Not all of the stories belong in polite company. One that perhaps says a great deal about Iceland in the 1970s involves a night out in Reykjavík, a line for pylsur, and an older woman who approached the teenage Canadian with a proposition he completely failed to understand.

“She said, ‘I have a very comfortable bed, if you’re interested,’” he recalled. “And I said, ‘No, no, it’s fine, I’m at the hotel.’” Only after she walked away did one of his friends explain what had just happened.

“What the hell is wrong with you, Mark?” his friend asked. “She wanted to take you home and have sex.” Mark, by his own admission, had been “very clueless.”

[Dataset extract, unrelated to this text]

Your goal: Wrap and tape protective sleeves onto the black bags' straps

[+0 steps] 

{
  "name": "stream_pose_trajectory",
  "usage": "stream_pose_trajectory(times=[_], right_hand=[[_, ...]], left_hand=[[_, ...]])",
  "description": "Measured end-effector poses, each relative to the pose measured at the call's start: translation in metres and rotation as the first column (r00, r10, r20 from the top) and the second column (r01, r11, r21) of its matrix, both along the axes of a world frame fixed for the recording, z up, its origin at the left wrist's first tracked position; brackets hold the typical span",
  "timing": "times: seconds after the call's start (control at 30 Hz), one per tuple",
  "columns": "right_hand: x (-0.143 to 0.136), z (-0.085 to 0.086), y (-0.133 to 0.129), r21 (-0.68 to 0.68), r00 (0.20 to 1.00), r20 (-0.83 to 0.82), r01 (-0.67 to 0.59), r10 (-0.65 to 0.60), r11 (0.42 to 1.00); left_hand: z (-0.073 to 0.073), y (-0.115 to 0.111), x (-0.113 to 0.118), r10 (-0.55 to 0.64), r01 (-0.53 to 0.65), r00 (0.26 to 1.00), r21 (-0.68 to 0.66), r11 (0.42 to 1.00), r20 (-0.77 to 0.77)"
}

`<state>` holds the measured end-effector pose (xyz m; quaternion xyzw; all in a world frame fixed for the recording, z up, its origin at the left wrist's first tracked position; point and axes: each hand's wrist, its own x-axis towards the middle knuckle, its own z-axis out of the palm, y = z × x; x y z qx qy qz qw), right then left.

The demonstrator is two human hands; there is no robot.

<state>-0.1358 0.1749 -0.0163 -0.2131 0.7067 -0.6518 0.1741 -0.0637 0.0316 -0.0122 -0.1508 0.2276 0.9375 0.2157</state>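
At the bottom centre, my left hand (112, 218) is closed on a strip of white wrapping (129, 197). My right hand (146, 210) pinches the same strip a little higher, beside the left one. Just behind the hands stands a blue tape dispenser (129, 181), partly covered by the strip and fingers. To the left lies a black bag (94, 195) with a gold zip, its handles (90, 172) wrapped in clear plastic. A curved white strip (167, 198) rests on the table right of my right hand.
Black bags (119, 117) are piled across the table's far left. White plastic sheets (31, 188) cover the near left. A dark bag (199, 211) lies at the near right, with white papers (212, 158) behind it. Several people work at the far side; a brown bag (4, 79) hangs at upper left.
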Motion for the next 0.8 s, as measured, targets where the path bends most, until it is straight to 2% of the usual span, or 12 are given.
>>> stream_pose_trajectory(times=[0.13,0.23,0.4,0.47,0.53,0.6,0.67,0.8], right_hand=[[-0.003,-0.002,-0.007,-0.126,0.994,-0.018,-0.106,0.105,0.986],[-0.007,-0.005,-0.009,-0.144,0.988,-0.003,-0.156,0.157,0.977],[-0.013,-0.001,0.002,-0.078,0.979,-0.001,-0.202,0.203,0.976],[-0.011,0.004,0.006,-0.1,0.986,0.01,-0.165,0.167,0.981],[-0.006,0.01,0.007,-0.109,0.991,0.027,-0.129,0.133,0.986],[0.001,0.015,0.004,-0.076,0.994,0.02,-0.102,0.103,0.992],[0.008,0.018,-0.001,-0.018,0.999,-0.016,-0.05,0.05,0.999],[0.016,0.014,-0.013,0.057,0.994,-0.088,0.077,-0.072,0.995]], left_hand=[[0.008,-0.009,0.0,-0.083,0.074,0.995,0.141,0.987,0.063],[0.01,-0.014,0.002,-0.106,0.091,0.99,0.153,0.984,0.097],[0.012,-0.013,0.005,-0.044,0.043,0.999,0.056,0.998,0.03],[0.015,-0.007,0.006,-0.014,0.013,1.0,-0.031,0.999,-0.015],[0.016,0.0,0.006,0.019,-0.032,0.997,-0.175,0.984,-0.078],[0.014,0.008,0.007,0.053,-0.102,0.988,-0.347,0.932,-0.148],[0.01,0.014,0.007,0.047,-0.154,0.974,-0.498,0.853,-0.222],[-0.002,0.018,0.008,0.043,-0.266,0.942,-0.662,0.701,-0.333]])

For all the comedy, though, the deeper story is one of connection. Before organized heritage programs existed, Mark built his own path into Icelandic language and culture through work, family networks, and immersion. His journey was not polished or curated. It was muddy, fishy, exhausting, exhilarating, and unforgettable.

It also changed him.

“I had such a good time. I learned so much,” he said. “It obviously shaped the rest of my life.”

Today, as Snorri participants travel to Iceland through a structured cultural program, they are part of a long tradition of Icelandic North Americans trying to understand where they come from. The framework may be different now, but the impulse is the same: to go beyond ancestry charts and stories, and actually live the connection.

Before Snorri, young people like Mark Petursson went looking for Iceland with little more than courage, curiosity, and the confidence that somehow it would all work out. And, in his case, with enough confidence to survive fish factories, fishing boats, fish-blood language lessons, and at least one missed romantic opportunity in a Reykjavík hot dog line.